Guilsfield, or Cegidfa, the Hemlock field, is situated in a basin, rich and fertile, and on the way to it the delightful timber-and-plaster house of Old Garth is passed on the right.

The church dedicated to S. Aelhaiarn is Decorated, with a Perpendicular east window, and a fine carved ceiling in the chancel. The modern pitch-pine roofing of the nave and aisles is mean and out of character with the old work, as is also the modern screen, which is not only coarse in design, but has been carried half-way up the doorway that gave access to the ancient loft.

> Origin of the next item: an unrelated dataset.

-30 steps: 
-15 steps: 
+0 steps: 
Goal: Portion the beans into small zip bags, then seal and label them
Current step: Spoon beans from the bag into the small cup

In the churchyard are some fine yews. By one is a tombstone with the inscription:—

“Under this yew tree
Buried would he be,
For his father and he
Planted this yew tree,”

and the monument is to Richard Jones, who died, aged ninety years, on December 10th, 1707.

The font has on it some curious carving, and in the porch is an oak chest hewn out of a single trunk.

A holy well a mile and a half distant is in a pretty dingle; it is frequented on Trinity Sunday, when its water is drunk with sugar, and is still regarded as possessing curative properties.

A more interesting holy well is at Llanerfyl. Under a grand old yew tree in the churchyard, said to be the staff of the saint which rooted itself there, is the only Romano-British inscribed stone in the county. Some fragments of the saint’s shrine remain.

The well, Pistyll y Cefn, Bedwog, lies in a field a quarter of a mile distant from the village. It is in fair preservation, built up and covered with large granite slabs, but the water has been drained away. Formerly people assembled there on Whit Sunday and Trinity Sunday to drink sugar and water at the well.